The process is slightly different if you're integrating your Launchpad account with some other website.
Let's say you go to some other website and click a button that will integrate your Launchpad account with the offerings of that other site. Since your browser is already open, the website will simply redirect you to Launchpad. You'll log in to Launchpad and see a screen called "Integrating [website name] into your Launchpad account."
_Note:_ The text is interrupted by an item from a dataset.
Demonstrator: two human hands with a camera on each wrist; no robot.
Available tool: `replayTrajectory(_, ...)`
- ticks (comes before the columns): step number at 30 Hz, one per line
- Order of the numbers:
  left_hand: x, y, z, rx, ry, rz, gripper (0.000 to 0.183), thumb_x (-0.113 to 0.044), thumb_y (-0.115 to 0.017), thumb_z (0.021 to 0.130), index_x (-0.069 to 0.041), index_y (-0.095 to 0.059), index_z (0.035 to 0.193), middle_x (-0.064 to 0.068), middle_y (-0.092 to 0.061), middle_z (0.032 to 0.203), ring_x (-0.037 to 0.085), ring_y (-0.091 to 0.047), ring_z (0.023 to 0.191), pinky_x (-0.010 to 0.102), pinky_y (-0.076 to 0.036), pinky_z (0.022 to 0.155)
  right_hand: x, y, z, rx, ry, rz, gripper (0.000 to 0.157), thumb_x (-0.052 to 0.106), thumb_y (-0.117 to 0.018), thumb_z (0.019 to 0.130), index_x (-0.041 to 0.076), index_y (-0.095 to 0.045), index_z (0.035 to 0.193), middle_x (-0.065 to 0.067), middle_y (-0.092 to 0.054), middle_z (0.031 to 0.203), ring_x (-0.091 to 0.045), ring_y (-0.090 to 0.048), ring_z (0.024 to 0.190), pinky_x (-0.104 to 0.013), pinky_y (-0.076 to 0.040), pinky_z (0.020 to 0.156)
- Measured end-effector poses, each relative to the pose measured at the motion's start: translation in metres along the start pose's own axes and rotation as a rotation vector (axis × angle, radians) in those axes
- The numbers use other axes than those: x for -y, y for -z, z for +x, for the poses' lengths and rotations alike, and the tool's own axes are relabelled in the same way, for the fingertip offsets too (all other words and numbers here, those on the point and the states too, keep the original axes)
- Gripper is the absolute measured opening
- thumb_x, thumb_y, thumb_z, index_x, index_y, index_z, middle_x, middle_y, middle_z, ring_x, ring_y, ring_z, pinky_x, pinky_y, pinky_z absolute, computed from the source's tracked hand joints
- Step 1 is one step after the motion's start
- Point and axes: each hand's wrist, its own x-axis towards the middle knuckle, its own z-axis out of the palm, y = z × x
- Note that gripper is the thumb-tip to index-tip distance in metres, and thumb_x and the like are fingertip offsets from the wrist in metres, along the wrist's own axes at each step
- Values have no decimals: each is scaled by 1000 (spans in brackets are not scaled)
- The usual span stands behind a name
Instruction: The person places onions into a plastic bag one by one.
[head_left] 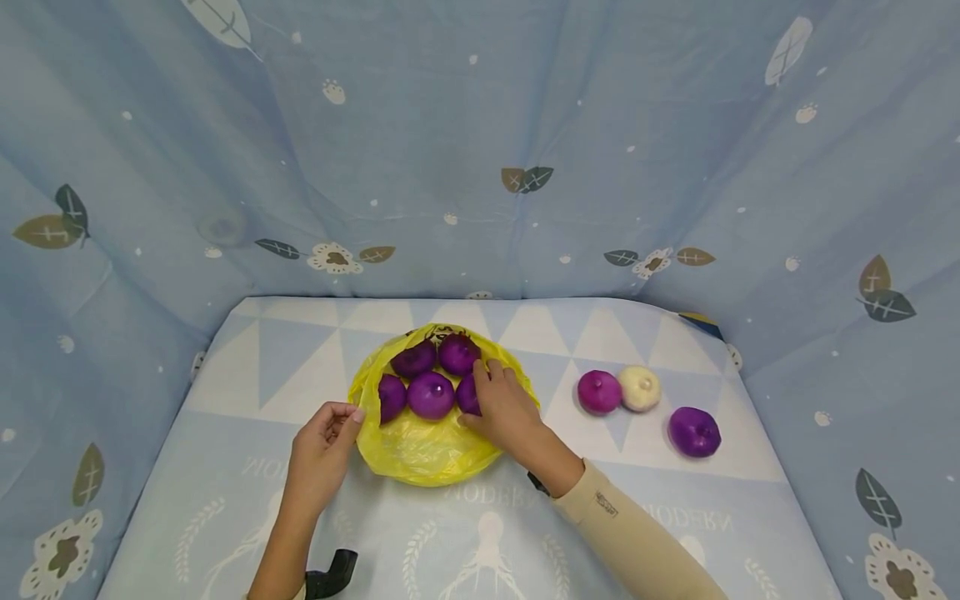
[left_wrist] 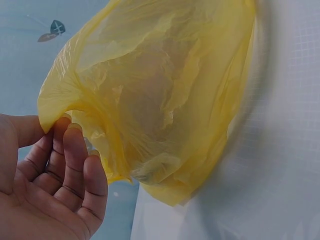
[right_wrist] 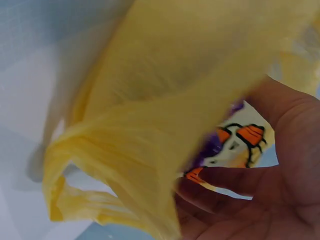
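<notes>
A yellow plastic bag (head_left: 420, 454) lies open on the table with several purple onions (head_left: 431, 396) inside. My left hand (head_left: 324, 446) pinches the bag's left rim between thumb and fingers; the left wrist view shows this pinch on the thin film (left_wrist: 165, 90). Reaching over the right rim, my right hand (head_left: 510, 412) has its thumb and fingers around the rightmost purple onion (head_left: 467, 395) in the bag. In the right wrist view the bag's side (right_wrist: 150, 110) hides most of that onion and part of the fingers.
To the right on the table (head_left: 300, 358), a magenta-purple onion (head_left: 598, 392) sits against a pale onion (head_left: 639, 388), with another purple onion (head_left: 694, 432) farther right. A patterned blue curtain (head_left: 450, 125) surrounds the table at the back and sides.
</notes>
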Motion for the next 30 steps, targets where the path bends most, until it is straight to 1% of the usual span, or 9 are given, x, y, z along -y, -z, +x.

With desktop-wide integration, you choose how long your integration should last. With website integration, you choose how much access you want to grant. For instance, you may trust a third-party website to access public data but not private data, or you may trust it to read your data but not to change it. Every website is different. You may have up to five choices:
- No access
- Read Non-Private Data
- Change Non-Private Data
- Read Anything
- Change Anything
A website may restrict which access levels you can choose, since it may need a minimum level of access to do its job, but you'll always have the option to deny access altogether.
After you grant access
Once you integrate a website into your Launchpad account, you shouldn't see this screen again for that website. Of course, you may see it while using a different website that wants access to your Launchpad account.
Desktop integration before Natty Narwhal (pre-launchpadlib 1.8.0)
If you're using an older release of Ubuntu, you'll have to authorize your desktop applications one at a time. The system used is the same one currently used for website integration: your browser will open to a screen called "Integrating [application name] into your Launchpad account." You'll be asked what level of access you want to grant the application. You won't have the option to grant access for a limited time.
You'll see this screen once for every desktop application and script you integrate into Launchpad. To avoid this inconvenience, you'll need to upgrade your Ubuntu installation to Natty, or upgrade your copy of launchpadlib to 1.8.0 or above. Then you can integrate your entire desktop at once.
If you're using an old version of launchpadlib, after you see the message in your terminal window beginning "The authorization page:", you'll see an extra line asking you to authorize the integration, then tab back to that terminal window and hit Enter. In newer versions of launchpadlib, you don't have to do this--launchpadlib automatically detects when you've authorized the integration.
If your credential is compromised
If you give some computer access to your Launchpad account, and the computer is stolen, then you should (among other things) revoke that computer's Launchpad authorization. You can do that from the Launchpad website: visit your list of authorized applications, find the "System-wide" authorization for the computer that was stolen, and click the "Revoke authorization" button underneath it.
Of course, "your computer gets stolen" is just one extreme way a Launchpad integration credential might be compromised. Instead of stealing your computer, someone may come up to your computer while you're away, and dump the contents of your GNOME Keyring or KDE Wallet. You might integrate a third-party website into your Launchpad account, only to find that website acquired by a company you don't trust. Or you might accidentally choose to permanently integrate your Launchpad account into someone else's computer while using it.
However it happens: if you ever need to stop a computer, application, or website from using your Launchpad account, you can revoke its authorization from your list of authorized applications.